The portion of the loop in City Hall Park was excavated starting in April 1901. The trees were removed from the park using derricks. One worker was killed that May when a derrick boom in front of the subway excavation was knocked loose. Sand from the 500 ft excavation was sold to builders who sought the sand for its "good quality". The short section adjacent to the post office could not be constructed because the Treasury Secretary had not approved the work, leading the IRT to request approval from Congress. The entirety of the loop within City Hall Park had been excavated by that August. Most of the excavation was covered over shortly afterward, although a small part remained open to facilitate work on the station.

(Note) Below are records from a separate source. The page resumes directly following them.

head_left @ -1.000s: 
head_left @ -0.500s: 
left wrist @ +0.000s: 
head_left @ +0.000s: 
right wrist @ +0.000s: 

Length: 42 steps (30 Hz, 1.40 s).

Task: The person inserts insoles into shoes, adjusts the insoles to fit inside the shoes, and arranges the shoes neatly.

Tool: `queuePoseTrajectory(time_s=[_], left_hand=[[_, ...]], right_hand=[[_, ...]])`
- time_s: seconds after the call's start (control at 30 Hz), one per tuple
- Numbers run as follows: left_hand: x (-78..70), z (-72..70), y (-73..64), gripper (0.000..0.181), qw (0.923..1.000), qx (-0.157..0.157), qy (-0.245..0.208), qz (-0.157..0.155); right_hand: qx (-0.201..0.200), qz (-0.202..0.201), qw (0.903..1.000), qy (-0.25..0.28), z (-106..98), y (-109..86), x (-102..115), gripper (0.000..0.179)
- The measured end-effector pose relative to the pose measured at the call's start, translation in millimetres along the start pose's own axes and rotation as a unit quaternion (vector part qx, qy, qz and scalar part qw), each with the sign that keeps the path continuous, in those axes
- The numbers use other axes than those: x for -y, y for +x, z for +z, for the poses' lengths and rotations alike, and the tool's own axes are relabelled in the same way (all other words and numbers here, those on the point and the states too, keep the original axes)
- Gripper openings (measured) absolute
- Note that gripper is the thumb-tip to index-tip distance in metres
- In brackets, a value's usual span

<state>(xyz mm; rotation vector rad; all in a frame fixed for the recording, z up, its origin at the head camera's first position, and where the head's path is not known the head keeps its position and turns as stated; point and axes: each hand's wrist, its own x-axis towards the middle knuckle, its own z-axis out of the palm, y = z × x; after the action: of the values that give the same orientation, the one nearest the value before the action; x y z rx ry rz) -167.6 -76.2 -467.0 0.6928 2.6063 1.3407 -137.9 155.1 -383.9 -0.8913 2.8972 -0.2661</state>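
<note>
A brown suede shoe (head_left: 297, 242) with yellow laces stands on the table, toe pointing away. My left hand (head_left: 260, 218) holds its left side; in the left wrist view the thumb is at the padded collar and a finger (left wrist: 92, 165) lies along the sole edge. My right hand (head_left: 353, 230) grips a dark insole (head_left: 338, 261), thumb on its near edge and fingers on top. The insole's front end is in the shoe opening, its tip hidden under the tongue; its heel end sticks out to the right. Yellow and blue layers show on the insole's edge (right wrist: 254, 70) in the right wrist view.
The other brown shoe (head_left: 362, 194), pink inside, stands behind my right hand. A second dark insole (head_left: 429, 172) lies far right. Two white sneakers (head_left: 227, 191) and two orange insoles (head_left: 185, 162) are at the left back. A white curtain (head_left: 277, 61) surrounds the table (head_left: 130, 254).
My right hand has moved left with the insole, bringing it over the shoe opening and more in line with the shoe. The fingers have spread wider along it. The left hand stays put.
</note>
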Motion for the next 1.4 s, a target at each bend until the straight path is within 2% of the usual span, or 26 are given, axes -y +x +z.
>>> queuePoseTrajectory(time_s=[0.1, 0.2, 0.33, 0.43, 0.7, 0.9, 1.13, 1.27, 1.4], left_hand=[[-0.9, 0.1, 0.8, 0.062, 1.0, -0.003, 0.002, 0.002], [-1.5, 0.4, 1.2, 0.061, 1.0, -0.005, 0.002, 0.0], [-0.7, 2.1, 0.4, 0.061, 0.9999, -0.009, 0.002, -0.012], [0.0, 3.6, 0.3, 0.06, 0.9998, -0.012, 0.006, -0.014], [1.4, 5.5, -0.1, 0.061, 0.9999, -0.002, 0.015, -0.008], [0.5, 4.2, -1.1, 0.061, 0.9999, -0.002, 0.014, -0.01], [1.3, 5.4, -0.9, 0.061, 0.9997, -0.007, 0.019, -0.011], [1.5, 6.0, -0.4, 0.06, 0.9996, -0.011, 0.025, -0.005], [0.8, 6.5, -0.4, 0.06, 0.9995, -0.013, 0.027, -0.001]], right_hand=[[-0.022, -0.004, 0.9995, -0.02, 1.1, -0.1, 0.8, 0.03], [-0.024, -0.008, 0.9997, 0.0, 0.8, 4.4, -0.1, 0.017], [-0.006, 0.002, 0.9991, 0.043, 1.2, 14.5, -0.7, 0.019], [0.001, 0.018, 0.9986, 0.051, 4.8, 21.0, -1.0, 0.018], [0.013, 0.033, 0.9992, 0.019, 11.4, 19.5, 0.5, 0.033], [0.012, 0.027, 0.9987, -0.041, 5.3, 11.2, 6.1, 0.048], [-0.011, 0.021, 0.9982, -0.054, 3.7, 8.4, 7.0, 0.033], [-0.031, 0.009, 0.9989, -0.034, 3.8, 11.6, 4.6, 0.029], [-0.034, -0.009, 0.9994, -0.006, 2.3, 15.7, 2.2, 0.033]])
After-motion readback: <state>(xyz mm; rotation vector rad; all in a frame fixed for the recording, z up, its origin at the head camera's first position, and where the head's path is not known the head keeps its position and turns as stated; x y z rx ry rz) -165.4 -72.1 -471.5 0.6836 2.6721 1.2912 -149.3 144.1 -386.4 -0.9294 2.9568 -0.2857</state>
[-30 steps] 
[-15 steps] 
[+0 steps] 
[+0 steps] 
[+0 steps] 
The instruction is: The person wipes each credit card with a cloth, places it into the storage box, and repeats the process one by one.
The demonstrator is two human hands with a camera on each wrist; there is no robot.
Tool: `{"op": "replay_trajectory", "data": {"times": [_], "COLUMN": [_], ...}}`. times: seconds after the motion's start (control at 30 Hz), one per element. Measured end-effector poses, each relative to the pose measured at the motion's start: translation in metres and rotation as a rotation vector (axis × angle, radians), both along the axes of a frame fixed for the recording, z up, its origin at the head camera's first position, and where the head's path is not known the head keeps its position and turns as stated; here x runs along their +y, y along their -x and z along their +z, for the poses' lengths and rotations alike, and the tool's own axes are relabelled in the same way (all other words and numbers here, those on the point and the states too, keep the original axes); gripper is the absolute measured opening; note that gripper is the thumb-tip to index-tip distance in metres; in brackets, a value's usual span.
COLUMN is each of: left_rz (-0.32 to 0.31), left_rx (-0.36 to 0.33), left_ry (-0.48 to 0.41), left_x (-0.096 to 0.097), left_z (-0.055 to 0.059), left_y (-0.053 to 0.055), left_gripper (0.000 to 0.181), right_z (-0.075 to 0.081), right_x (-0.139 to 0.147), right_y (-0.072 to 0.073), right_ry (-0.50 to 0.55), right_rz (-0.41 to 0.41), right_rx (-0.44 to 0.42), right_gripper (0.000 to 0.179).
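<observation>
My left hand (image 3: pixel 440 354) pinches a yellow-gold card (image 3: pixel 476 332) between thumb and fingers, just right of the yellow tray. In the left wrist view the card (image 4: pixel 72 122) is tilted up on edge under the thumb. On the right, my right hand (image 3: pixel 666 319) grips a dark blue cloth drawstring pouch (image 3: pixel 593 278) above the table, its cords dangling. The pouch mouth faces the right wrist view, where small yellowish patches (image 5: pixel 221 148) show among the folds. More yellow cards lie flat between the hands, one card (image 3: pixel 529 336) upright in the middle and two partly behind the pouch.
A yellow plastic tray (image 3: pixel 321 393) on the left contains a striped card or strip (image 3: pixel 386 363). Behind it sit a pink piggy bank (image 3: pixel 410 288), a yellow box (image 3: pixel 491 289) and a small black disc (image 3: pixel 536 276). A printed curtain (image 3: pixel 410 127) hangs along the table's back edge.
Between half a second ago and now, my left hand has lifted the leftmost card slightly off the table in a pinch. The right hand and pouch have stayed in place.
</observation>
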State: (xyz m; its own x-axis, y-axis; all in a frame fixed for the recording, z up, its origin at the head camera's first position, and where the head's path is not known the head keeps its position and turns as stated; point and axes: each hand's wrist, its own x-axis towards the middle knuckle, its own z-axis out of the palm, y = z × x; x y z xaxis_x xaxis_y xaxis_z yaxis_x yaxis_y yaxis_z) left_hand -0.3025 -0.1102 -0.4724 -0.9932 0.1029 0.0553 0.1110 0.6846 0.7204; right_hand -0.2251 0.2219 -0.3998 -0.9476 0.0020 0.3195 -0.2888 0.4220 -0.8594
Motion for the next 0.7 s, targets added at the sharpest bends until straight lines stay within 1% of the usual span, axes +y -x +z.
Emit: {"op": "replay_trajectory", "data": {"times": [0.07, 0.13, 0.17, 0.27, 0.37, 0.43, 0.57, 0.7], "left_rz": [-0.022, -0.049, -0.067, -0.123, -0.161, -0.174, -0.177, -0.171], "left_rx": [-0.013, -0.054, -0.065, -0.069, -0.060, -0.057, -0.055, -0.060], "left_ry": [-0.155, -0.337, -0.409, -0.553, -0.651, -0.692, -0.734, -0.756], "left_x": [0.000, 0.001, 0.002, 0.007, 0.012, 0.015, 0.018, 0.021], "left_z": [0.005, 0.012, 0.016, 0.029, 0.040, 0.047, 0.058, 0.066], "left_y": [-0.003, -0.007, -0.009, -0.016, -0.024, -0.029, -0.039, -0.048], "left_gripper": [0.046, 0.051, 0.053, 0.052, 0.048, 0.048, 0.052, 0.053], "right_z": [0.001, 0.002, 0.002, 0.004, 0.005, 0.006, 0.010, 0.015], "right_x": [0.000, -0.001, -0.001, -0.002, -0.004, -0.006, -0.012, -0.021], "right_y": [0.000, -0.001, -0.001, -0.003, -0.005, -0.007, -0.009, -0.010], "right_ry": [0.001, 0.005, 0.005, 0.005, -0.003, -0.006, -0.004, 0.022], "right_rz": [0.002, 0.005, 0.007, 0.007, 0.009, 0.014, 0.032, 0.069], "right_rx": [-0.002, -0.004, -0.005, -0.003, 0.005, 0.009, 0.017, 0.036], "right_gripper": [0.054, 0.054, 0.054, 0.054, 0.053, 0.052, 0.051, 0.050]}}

In late 1901, the contractors began excavating the tunnel under Park Row, which would carry both the northbound track of the loop and the express tracks to Brooklyn. Work on the station was placed on hold because the station's concrete vaults were difficult to pour during winter.

By February 1902, three-fourths of the work for the station's side walls had been completed, and work had started on the vaults. The tunnel under Park Row had been fully excavated and was being covered with steel beams. Most of the loop was completed by late 1902, except for the section under the post office. The contractors excavated the remainder of the loop after they were given temporary permission, in December 1902, to use the vaults underneath the post office.

==== Completion ====
By late 1903, the tilework of the sidewalks and the station's staircase were completed. Construction materials were being stored in the station's only entrance and exit. The subway was nearly complete, but the IRT Powerhouse and the system's electrical substations were still under construction, delaying the system's opening. On New Year's Day 1904, mayor George B. McClellan Jr. and a group of wealthy New Yorkers gathered at the City Hall station and traveled 6 mi to 125th Street using handcars. The IRT conducted several more handcar trips afterward. The first train to run on its own power traveled from 125th Street to City Hall in April 1904.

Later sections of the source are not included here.